Net interest expense was approximately $3.0 million for the first half
of fiscal 1998 compared to $2.1 million for the same period in fiscal 1997.
The Company's rate of interest on amounts outstanding was a weighted average
annual rate of 9.5% in the first half of fiscal 1998 compared to 10.8% in the
same period in fiscal 1997. The average amount outstanding under the Company's
revolving line of credit increased about $23.3 million when compared to the
average amount outstanding in the same period in fiscal 1997. This increase
was used primarily to finance higher net sales and a seasonal build in accounts
receivable and inventory. Interest expense during the period was offset by
interest income earned on the note receivable from Windmere.
The Company had income before income taxes of $15.3 million in the first
half of fiscal 1998 compared to income before income taxes of $7.8 million in
the first half of 1997. The Company had net income after income taxes in the
first half of 1998 of $9.6 million compared to net income after income taxes of
$5.1 million in the first half of 1997. Basic earnings per common share were
$.73 per share on weighted average common shares outstanding of 13,075,682
compared to $.40 per share on weighted average common shares outstanding of
12,659,530 in the first half of 1997. Diluted earnings per common share were
$.71 per share on weighted average common shares outstanding, including
dilutive common stock equivalents, of 13,386,150 in the first half of 1998
compared to $.40 per share on weighted average common shares outstanding,
including dilutive common stock equivalents, of 12,896,673 in the first half of
1997.
-10-
<PAGE> 11
LIQUIDITY AND CAPITAL RESOURCES
In the first quarter of fiscal 1998, the Company used net cash of $14.3
million in operating activities and net cash of approximately $3.4 million in
investing activities. This resulted primarily from the growth in sales in the
period and higher levels of inventory and receivables, as well as increased
investment in capital assets, primarily tooling.
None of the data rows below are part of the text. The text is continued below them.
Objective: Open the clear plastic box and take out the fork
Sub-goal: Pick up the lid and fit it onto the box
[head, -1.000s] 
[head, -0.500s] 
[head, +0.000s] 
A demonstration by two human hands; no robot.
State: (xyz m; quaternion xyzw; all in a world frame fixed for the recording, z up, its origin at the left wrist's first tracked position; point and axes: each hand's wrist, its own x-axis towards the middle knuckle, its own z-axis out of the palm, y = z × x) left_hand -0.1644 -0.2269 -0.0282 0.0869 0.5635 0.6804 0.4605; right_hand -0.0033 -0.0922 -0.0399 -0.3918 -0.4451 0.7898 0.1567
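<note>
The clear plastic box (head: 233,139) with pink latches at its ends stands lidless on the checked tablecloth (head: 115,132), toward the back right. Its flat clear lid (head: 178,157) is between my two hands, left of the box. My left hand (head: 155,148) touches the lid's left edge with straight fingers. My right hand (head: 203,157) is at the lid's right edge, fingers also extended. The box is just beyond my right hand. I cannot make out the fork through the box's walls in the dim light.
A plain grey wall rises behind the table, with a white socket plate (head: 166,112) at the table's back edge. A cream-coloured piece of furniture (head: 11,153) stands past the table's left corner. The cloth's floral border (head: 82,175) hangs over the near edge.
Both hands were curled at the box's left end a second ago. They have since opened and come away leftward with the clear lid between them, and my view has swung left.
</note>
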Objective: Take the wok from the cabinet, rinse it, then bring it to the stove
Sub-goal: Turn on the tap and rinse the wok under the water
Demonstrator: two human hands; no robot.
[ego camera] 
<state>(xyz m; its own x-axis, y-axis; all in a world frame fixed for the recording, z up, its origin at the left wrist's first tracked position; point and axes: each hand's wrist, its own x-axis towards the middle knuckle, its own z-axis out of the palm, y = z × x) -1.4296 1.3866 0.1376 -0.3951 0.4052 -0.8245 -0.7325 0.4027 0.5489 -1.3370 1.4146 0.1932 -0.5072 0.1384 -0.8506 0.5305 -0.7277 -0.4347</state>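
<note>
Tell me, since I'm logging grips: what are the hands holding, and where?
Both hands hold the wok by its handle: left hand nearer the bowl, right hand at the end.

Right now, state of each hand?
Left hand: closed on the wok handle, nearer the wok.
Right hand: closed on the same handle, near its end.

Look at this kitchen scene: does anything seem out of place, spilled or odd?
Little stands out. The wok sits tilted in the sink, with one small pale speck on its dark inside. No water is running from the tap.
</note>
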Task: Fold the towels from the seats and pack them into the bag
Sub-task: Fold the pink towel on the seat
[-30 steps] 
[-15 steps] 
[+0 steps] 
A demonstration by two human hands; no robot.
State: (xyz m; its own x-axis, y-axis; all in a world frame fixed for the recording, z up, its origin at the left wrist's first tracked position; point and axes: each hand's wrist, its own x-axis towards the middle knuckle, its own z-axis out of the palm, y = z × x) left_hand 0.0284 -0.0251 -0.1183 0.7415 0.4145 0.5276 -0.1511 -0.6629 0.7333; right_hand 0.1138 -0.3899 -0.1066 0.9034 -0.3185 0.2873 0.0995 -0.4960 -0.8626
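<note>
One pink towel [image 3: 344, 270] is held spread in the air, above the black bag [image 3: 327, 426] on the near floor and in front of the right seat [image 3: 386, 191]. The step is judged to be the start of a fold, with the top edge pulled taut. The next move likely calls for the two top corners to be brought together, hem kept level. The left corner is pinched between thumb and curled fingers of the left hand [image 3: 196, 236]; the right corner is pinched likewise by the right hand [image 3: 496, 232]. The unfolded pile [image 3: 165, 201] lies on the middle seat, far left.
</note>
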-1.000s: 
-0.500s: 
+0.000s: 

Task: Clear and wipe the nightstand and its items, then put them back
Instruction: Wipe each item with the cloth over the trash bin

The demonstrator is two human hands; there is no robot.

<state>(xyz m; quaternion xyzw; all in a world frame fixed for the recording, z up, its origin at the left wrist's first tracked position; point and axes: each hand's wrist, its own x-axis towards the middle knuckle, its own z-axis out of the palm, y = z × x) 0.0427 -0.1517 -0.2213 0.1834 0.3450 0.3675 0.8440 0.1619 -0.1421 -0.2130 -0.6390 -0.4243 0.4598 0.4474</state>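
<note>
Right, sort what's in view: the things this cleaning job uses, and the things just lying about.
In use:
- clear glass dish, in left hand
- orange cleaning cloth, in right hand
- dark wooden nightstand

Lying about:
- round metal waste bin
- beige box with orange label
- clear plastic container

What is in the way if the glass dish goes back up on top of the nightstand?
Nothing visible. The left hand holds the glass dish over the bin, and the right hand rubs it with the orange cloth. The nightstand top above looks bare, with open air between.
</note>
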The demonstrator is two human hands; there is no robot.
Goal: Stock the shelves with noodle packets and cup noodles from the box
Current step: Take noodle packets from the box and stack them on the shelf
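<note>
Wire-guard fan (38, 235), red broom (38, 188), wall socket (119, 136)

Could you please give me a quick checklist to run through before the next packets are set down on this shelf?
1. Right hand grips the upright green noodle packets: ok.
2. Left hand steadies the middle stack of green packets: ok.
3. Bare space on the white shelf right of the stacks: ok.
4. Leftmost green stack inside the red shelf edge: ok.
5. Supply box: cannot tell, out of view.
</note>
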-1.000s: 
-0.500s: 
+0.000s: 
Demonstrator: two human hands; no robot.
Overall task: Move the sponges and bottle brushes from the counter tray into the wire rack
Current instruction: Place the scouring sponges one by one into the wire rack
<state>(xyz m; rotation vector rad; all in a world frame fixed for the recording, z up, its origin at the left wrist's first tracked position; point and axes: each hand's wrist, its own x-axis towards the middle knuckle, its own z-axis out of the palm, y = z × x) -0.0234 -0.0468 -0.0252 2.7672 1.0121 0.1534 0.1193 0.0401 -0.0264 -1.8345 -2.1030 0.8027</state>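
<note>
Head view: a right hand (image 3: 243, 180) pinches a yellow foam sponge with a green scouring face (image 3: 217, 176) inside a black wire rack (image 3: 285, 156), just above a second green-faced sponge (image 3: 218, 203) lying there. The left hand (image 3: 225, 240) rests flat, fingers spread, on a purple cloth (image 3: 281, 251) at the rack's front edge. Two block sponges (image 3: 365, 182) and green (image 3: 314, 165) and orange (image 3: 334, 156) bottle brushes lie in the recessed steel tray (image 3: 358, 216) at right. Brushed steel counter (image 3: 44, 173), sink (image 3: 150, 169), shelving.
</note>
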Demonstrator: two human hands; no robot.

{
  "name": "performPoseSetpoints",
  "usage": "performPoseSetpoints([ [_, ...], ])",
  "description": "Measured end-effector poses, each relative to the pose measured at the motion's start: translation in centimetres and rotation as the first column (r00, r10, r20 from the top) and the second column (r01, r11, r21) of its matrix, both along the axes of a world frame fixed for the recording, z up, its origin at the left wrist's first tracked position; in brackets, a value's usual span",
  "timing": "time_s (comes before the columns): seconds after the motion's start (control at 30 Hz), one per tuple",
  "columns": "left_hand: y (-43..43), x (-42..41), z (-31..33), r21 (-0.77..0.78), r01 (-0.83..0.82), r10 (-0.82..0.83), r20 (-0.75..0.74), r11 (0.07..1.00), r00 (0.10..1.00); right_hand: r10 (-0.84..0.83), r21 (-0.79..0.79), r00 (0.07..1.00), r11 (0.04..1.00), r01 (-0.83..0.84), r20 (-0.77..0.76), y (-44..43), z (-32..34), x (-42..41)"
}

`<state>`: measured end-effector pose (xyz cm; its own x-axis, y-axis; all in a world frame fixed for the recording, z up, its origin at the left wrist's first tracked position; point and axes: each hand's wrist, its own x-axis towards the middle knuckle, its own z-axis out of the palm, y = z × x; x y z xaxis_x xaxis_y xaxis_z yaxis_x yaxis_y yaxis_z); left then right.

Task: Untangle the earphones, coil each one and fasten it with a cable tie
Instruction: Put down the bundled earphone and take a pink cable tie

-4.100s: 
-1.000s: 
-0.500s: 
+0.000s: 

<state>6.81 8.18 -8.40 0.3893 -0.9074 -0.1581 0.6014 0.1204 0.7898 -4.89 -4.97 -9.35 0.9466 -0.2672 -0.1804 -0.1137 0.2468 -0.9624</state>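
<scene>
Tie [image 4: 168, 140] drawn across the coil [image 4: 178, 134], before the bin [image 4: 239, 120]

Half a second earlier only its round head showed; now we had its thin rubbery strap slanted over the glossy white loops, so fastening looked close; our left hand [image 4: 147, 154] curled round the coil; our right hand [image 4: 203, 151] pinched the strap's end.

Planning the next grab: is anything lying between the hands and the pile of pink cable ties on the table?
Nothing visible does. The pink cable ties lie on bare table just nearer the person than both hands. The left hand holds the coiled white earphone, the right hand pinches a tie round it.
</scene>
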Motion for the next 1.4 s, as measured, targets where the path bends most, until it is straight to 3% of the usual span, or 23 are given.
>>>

Financing activities provided
cash of $15.6 million for these purposes primarily from increased line of
credit proceeds of $19.2 million, offset by repayments of notes of
approximately $3.8 million. At December 27, 1997, the Company had
approximately $57.2 million outstanding as drawings under its revolving line of
credit. Typically, given the seasonal nature of the Company's business, the
Company's borrowings tend to be the highest in mid-summer to fall. The Company
had the ability at December 27, 1997 to borrow a total of $75 million. The
Company will continue to incur short-term borrowings in order to finance
working capital requirements. The Company's ability to fund its operating
activities is directly dependent upon its rate of growth, ability to
effectively manage its inventory, the terms under which it extends credit to
its customers and its ability to collect under such terms and its ability to
access external sources of financing. The Company believes that its internally
generated funds, together with funds available under its revolving credit
agreement and other potential external financing sources, will provide
sufficient funding to meet the Company's capital requirements and its operating
needs for at least the next 12 months.
The Company from time to time explores additional or new sources of
financing. While the Company has been able to maintain access to external
financing sources, no assurance can be given that such access will continue or
that the Company will be successful in obtaining new or replacement sources of
financing.
On June 30, 1997, the Company amended and extended the revolving credit
agreement (the "Amended Facility") with its lender to September 30, 2000. The
Amended Facility provides for borrowings up to $75,000,000 and it bears
interest at 1% over the lender's established prime rate, payable monthly, and
includes a provision which provides the Company the ability to reduce its
borrowing rate, based on the London InterBank Offered Rate (LIBOR), on up to
75% of outstanding borrowings. The Company may further reduce its interest
rate by meeting certain performance provisions.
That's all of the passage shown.